DRAMA: Domain Retrieval using Adaptive Module Allocation
Pranav Kasela, Marco Braga, Ophir Frieder, Nazli Goharian, Gabriella Pasi, Raffaele Perego
TL;DR
DRAMA addresses the high energy and storage costs of multi-domain neural information retrieval by introducing domain-specific adapters coupled with a query-driven gating mechanism. A frozen backbone is augmented with lightweight adapters A_n for each domain, trained via knowledge distillation from domain-specific teachers, while a separate gating function selects the most relevant adapter at inference. Empirical results across dense and re-ranking settings on academic search and community Q&A tasks show that DRAMA achieves retrieval performance on par with domain-specific baselines while reducing parameter counts and energy use by more than 75% compared to multi-domain ensembles; DRAMA also demonstrates robust zero-shot generalization to unseen domains. The approach offers a practical, scalable solution for energy-aware neural IR, enabling efficient deployment and easier ecosystem expansion as new domains emerge, without full model retraining.
Abstract
Neural models are increasingly used in Web-scale Information Retrieval (IR).

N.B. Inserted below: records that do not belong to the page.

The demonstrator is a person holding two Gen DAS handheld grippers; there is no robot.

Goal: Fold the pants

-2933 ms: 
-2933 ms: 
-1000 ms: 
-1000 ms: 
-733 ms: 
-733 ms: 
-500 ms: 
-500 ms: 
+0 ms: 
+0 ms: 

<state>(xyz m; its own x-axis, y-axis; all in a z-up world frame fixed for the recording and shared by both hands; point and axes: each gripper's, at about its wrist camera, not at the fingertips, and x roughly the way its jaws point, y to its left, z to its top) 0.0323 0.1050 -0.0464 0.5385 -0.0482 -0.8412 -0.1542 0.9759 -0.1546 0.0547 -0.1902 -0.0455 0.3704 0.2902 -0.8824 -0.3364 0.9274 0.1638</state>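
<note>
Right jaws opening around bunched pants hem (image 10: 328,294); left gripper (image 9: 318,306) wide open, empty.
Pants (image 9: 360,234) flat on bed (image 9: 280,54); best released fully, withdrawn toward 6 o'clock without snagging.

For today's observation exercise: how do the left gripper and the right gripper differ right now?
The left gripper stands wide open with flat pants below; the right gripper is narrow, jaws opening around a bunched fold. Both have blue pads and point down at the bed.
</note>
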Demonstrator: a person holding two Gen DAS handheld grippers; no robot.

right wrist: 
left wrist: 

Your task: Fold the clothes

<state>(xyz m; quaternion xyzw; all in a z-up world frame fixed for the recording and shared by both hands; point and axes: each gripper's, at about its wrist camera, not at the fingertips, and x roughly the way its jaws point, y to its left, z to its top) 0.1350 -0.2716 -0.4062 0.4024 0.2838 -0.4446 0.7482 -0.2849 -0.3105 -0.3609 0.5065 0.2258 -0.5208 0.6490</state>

However, relying on these models introduces substantial computational and energy requirements, leading to increasing attention toward their environmental cost and the sustainability of large-scale deployments. While neural IR models deliver high retrieval effectiveness, their scalability is constrained in multi-domain scenarios, where training and maintaining domain-specific models is inefficient and achieving robust cross-domain generalisation within a unified model remains difficult. This paper introduces DRAMA (Domain Retrieval using Adaptive Module Allocation), an energy- and parameter-efficient framework designed to reduce the environmental footprint of neural retrieval. DRAMA integrates domain-specific adapter modules with a dynamic gating mechanism that selects the most relevant domain knowledge for each query. New domains can be added efficiently through lightweight adapter training, avoiding full model retraining. We evaluate DRAMA on multiple Web retrieval benchmarks covering different domains. Our extensive evaluation shows that DRAMA achieves comparable effectiveness to domain-specific models while using only a fraction of their parameters and computational resources. These findings show that energy-aware model design can significantly improve scalability and sustainability in neural IR.